Task item
Within the material below, locate the line with "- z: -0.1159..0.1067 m" and the line with "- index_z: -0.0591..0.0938", then return those two lines and all lines between them, exactly as written.
(Beginning of Data to process)
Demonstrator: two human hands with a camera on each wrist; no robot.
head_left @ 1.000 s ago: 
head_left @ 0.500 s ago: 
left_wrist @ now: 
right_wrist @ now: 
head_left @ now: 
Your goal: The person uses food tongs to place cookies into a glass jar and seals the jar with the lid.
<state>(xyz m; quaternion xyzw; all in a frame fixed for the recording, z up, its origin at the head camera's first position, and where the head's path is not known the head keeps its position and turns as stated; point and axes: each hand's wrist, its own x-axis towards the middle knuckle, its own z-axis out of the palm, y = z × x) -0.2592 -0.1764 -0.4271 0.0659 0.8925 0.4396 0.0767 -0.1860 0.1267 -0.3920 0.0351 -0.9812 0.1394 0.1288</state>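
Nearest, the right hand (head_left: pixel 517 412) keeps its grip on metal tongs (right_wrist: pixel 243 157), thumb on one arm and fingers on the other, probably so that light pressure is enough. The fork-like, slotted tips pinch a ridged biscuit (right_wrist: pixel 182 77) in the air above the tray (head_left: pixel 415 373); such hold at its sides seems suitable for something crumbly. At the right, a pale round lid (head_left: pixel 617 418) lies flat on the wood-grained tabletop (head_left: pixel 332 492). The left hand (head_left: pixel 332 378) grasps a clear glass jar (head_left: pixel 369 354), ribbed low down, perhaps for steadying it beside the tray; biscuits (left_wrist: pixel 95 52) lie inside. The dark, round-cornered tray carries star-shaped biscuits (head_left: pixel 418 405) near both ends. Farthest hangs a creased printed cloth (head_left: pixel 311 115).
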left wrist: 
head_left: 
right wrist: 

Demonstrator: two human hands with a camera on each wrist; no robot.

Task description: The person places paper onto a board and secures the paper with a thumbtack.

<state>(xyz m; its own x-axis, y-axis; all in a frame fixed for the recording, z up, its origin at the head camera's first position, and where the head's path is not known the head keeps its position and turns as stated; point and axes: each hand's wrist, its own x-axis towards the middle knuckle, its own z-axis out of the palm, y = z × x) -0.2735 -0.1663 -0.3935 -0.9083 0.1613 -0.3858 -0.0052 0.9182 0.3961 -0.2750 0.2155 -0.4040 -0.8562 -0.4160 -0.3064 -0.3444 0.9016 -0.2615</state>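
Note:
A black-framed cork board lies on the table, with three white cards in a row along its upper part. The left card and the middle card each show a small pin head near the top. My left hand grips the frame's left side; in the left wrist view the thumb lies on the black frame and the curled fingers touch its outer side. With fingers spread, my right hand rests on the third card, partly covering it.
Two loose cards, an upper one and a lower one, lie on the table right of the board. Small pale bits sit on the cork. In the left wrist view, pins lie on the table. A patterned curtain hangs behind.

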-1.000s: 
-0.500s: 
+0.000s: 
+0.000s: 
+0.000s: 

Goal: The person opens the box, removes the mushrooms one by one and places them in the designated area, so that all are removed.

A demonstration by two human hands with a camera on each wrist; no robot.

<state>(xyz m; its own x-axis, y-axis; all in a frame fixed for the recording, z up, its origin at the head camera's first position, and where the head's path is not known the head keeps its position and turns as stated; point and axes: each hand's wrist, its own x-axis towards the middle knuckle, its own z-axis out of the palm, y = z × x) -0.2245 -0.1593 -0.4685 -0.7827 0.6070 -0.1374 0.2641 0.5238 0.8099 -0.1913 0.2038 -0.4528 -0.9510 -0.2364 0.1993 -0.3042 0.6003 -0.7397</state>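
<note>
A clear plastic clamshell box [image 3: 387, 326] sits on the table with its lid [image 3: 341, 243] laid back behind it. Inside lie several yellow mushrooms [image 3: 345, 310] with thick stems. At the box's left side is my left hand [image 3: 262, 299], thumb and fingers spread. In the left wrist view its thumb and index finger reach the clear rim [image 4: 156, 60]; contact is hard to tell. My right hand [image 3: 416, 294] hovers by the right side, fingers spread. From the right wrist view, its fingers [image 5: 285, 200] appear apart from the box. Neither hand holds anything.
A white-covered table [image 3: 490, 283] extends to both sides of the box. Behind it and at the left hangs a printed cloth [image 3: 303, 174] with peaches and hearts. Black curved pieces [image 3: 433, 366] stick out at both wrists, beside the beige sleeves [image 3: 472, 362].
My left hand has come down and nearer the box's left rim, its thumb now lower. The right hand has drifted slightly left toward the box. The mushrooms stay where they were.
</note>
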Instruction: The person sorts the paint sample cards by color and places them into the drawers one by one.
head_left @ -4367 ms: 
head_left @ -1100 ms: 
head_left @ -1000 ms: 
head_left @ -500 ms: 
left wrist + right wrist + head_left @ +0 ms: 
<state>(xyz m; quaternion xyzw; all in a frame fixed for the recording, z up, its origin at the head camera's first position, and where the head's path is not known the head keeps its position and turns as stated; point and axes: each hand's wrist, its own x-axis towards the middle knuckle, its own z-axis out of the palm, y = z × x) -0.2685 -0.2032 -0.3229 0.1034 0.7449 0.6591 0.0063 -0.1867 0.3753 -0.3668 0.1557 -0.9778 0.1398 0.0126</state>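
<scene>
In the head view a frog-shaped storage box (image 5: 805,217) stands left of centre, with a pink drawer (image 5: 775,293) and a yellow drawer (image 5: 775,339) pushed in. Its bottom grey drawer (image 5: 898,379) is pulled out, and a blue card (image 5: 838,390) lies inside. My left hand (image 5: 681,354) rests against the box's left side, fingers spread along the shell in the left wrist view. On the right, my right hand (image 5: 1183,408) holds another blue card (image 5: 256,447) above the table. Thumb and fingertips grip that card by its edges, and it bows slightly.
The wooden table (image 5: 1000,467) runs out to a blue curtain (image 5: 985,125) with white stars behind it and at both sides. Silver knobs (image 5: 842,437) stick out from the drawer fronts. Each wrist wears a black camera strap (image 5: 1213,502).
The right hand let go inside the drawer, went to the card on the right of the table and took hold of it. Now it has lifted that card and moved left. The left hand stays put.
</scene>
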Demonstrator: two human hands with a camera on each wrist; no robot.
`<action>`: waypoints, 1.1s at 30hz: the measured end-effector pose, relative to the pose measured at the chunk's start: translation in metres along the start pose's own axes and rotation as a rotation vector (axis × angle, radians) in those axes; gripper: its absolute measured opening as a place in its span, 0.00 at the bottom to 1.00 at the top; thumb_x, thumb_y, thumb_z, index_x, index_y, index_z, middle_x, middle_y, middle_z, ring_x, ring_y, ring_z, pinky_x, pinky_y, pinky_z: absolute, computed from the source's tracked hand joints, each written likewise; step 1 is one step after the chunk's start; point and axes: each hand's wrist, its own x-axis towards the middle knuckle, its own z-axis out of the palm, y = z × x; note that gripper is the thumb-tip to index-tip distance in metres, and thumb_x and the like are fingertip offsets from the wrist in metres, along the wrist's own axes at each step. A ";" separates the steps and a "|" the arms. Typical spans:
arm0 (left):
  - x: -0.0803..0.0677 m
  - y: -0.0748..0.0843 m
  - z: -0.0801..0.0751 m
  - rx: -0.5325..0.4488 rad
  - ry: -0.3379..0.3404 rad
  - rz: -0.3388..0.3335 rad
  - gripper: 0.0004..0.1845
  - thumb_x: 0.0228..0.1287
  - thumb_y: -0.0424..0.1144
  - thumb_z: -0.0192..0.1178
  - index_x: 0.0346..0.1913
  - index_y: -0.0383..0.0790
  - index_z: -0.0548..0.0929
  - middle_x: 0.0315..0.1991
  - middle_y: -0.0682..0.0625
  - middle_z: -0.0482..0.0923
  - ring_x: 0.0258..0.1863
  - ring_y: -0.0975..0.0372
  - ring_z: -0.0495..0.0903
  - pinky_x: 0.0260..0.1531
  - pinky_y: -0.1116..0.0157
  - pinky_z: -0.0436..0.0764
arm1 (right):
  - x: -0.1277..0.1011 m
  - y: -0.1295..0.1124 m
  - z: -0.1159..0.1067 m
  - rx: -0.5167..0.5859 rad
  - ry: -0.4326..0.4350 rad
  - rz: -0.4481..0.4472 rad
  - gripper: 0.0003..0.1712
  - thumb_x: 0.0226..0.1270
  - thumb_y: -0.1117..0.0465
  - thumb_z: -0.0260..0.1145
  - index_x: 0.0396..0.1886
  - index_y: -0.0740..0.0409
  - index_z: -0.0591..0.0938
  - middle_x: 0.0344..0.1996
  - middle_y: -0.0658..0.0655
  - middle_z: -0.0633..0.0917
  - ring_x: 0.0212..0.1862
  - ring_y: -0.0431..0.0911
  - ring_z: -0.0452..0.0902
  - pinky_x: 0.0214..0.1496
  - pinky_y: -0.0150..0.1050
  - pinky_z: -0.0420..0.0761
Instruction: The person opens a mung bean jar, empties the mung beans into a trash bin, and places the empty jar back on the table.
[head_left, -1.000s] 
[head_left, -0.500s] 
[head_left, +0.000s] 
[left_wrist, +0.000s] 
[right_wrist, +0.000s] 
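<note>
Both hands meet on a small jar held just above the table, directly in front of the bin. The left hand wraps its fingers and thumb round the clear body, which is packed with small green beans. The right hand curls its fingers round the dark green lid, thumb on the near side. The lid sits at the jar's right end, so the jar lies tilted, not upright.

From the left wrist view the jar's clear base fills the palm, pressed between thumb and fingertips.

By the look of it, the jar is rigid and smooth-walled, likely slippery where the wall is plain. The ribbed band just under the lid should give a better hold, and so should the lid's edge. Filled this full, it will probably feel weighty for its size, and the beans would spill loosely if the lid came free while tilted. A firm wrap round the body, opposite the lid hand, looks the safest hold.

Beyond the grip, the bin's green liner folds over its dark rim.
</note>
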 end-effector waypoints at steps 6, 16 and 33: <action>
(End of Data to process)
Problem solution
  - z: -0.1159..0.1067 m
  - rx: -0.5167..0.5859 rad
  - ry: -0.4326..0.4350 rad
  - rz: -0.4481..0.4472 rad
  - gripper: 0.0003..0.1712
  - thumb_x: 0.0226..0.1270
  - thumb_y: -0.1117..0.0465
  - thumb_z: -0.0260..0.1145
  - index_x: 0.0396..0.1886
  - index_y: -0.0740..0.0409
  - index_z: -0.0591..0.0938

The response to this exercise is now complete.